**Problem details**
Reproduce the full listing exactly.

**Dataset records**
★ ★ ★ ★

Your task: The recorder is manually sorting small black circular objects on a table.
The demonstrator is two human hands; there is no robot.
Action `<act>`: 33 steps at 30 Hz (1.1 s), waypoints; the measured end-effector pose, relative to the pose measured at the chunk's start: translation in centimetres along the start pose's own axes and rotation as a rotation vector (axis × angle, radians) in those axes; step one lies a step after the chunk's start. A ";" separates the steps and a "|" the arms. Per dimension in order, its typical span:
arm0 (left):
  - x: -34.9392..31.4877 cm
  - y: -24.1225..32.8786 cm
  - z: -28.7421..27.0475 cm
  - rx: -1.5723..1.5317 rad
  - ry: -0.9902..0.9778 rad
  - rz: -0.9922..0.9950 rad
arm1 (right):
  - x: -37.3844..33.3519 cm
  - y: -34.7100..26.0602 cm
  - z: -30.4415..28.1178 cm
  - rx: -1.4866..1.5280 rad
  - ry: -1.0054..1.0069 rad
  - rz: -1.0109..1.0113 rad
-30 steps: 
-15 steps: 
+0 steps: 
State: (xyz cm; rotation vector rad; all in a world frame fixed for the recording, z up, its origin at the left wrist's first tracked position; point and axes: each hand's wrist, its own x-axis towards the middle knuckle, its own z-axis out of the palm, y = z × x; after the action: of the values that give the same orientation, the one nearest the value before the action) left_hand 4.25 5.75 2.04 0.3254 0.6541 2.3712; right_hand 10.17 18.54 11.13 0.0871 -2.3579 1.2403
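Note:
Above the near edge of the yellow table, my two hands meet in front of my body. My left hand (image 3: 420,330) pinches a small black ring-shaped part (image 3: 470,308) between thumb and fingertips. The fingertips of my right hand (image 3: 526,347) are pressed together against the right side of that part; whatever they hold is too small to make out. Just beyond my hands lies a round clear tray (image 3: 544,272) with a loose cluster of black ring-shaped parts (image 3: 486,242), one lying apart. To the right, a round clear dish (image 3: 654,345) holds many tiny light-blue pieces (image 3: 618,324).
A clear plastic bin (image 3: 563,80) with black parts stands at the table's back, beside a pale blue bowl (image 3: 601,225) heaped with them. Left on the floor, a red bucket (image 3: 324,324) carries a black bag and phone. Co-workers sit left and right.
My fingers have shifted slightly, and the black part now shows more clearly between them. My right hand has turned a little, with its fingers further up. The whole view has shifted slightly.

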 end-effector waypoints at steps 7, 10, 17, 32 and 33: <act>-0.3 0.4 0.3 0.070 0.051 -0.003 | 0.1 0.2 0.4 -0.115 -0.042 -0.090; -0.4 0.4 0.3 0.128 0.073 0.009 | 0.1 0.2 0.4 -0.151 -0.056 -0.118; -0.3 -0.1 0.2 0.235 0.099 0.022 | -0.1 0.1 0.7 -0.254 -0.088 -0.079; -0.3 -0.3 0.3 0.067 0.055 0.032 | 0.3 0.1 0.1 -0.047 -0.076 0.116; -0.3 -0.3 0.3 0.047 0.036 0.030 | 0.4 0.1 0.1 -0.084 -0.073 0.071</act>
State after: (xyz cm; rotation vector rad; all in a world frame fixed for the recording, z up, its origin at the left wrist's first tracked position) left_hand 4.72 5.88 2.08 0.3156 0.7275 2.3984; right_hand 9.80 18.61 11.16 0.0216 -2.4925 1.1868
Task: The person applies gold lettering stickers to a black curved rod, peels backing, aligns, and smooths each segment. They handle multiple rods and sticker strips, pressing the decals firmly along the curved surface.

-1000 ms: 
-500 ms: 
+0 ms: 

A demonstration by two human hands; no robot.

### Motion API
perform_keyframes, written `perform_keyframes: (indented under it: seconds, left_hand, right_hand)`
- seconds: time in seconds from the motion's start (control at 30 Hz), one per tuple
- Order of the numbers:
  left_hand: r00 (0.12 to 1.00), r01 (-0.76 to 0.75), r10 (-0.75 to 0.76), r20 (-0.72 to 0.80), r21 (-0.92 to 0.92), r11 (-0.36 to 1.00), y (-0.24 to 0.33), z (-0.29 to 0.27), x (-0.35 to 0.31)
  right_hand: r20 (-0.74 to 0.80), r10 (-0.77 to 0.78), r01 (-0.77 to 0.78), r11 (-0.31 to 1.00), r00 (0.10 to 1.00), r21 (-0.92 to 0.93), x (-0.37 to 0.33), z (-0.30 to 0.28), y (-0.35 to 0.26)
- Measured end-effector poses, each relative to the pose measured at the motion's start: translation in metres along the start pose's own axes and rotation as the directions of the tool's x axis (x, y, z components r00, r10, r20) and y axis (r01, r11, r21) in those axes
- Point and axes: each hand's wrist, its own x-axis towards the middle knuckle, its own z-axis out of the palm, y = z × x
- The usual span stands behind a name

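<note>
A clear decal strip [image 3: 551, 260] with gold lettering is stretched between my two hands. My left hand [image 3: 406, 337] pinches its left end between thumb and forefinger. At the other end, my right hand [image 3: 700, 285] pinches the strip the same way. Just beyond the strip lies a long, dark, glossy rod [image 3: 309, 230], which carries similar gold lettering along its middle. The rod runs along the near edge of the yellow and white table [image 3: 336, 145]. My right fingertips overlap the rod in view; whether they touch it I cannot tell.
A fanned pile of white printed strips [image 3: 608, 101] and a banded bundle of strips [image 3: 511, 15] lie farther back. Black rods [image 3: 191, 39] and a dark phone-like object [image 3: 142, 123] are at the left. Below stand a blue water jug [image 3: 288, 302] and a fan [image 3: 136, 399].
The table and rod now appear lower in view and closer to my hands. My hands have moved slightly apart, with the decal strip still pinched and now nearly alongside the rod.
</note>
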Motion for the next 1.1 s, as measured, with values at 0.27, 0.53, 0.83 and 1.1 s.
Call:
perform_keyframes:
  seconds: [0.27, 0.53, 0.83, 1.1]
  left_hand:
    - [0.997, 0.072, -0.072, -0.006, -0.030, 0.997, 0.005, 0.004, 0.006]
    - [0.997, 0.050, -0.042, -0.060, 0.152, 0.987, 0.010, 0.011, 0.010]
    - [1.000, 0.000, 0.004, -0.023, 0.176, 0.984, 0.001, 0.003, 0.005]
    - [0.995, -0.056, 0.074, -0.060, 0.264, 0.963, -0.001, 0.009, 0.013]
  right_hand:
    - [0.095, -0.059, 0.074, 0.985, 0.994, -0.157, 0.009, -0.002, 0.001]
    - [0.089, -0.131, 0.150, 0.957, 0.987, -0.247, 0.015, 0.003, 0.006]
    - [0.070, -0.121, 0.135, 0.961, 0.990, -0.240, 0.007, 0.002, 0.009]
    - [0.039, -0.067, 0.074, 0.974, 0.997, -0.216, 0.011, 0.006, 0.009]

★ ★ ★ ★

**Reply to the task**
Your task: The recorder is manually sorting small black circular objects on a table.
The demonstrator is two human hands; there is no robot.
Action `<act>`: 33 steps at 30 Hz (1.1 s), waypoints; the measured end-effector pose, relative to the pose measured at the chunk's start: translation in centimetres along the start pose's own axes and rotation as a rotation vector (axis × angle, radians) in those axes; step one lies a step after the chunk's start. A ";" separates the steps and a "|" the arms. Per dimension in order, its typical span:
arm0 (left):
  - x: -34.9392..31.4877 cm
  - y: -24.1225..32.8786 cm
  - z: -28.7421..27.0475 cm
  - rx: -1.5723..1.5317 rad
  - ry: -0.9902..0.9778 rad
  - rz: -0.9922..0.9950 rad
arm1 (right):
  - x: -37.3844..33.3519 cm
  - y: -34.7100..26.0602 cm
  - z: -30.4415..28.1178 cm
  - rx: -1.4866..1.5280 rad
  - ry: -1.0054..1.0069 rad
  - rz: -1.0109..1.0113 rad
-30 steps: 
-15 steps: 
+0 steps: 
State: (xyz cm; rotation vector rad; all in a world frame fixed for the recording, z up, its origin at the left wrist's first tracked position; point and axes: each hand's wrist, its own x-axis towards the middle knuckle, its own z-axis out of the palm, y = z × x; after the action: of the values that give the same orientation, the one nearest the value before the action) left_hand 4.25 5.75 2.04 0.3254 0.6541 2.3712; right_hand 10.17 18.54 11.13 0.0871 -2.3579 1.2403
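Note:
Above the near edge of the yellow table, my two hands meet in front of my body. My left hand (image 3: 420,330) pinches a small black ring-shaped part (image 3: 470,308) between thumb and fingertips. The fingertips of my right hand (image 3: 526,347) are pressed together against the right side of that part; whatever they hold is too small to make out. Just beyond my hands lies a round clear tray (image 3: 544,272) with a loose cluster of black ring-shaped parts (image 3: 486,242), one lying apart. To the right, a round clear dish (image 3: 654,345) holds many tiny light-blue pieces (image 3: 618,324).
A clear plastic bin (image 3: 563,80) with black parts stands at the table's back, beside a pale blue bowl (image 3: 601,225) heaped with them. Left on the floor, a red bucket (image 3: 324,324) carries a black bag and phone. Co-workers sit left and right.
My fingers have shifted slightly, and the black part now shows more clearly between them. My right hand has turned a little, with its fingers further up. The whole view has shifted slightly.
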
 end-effector waypoints at steps 7, 10, 17, 32 and 33: <act>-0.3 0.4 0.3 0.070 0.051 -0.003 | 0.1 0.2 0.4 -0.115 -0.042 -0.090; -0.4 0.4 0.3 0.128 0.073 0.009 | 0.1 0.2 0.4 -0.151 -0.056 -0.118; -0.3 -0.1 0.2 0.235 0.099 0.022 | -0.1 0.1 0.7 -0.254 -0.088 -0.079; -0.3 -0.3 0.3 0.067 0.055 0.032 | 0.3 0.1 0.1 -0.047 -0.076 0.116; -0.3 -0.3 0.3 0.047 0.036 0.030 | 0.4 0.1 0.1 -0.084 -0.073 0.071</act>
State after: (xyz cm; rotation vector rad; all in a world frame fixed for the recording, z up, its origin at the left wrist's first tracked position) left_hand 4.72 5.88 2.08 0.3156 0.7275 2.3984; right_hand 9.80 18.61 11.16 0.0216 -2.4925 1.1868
Task: The person applies gold lettering stickers to a black curved rod, peels backing, aligns, and smooths each segment. They handle multiple rods and sticker strips, pressing the decals firmly along the curved surface.

-1000 ms: 
-500 ms: 
+0 ms: 

A demonstration by two human hands; no robot.

### Motion API
perform_keyframes, written `perform_keyframes: (indented under it: seconds, left_hand, right_hand)`
- seconds: time in seconds from the motion's start (control at 30 Hz), one per tuple
- Order of the numbers:
  left_hand: r00 (0.12 to 1.00), r01 (-0.76 to 0.75), r10 (-0.75 to 0.76), r20 (-0.72 to 0.80), r21 (-0.92 to 0.92), r11 (-0.36 to 1.00), y (-0.24 to 0.33), z (-0.29 to 0.27), x (-0.35 to 0.31)
  right_hand: r20 (-0.74 to 0.80), r10 (-0.77 to 0.78), r01 (-0.77 to 0.78), r11 (-0.31 to 1.00), r00 (0.10 to 1.00), r21 (-0.92 to 0.93), x (-0.37 to 0.33), z (-0.30 to 0.28), y (-0.35 to 0.26)
- Measured end-effector poses, each relative to the pose measured at the motion's start: translation in metres along the start pose's own axes and rotation as the directions of the tool's x axis (x, y, z components r00, r10, r20) and y axis (r01, r11, r21) in those axes
- Point and axes: each hand's wrist, its own x-axis towards the middle knuckle, its own z-axis out of the palm, y = z × x
- The usual span stands behind a name

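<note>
A clear decal strip [image 3: 551, 260] with gold lettering is stretched between my two hands. My left hand [image 3: 406, 337] pinches its left end between thumb and forefinger. At the other end, my right hand [image 3: 700, 285] pinches the strip the same way. Just beyond the strip lies a long, dark, glossy rod [image 3: 309, 230], which carries similar gold lettering along its middle. The rod runs along the near edge of the yellow and white table [image 3: 336, 145]. My right fingertips overlap the rod in view; whether they touch it I cannot tell.
A fanned pile of white printed strips [image 3: 608, 101] and a banded bundle of strips [image 3: 511, 15] lie farther back. Black rods [image 3: 191, 39] and a dark phone-like object [image 3: 142, 123] are at the left. Below stand a blue water jug [image 3: 288, 302] and a fan [image 3: 136, 399].
The table and rod now appear lower in view and closer to my hands. My hands have moved slightly apart, with the decal strip still pinched and now nearly alongside the rod.
</note>
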Motion for the next 1.1 s, as measured, with values at 0.27, 0.53, 0.83 and 1.1 s.
Call:
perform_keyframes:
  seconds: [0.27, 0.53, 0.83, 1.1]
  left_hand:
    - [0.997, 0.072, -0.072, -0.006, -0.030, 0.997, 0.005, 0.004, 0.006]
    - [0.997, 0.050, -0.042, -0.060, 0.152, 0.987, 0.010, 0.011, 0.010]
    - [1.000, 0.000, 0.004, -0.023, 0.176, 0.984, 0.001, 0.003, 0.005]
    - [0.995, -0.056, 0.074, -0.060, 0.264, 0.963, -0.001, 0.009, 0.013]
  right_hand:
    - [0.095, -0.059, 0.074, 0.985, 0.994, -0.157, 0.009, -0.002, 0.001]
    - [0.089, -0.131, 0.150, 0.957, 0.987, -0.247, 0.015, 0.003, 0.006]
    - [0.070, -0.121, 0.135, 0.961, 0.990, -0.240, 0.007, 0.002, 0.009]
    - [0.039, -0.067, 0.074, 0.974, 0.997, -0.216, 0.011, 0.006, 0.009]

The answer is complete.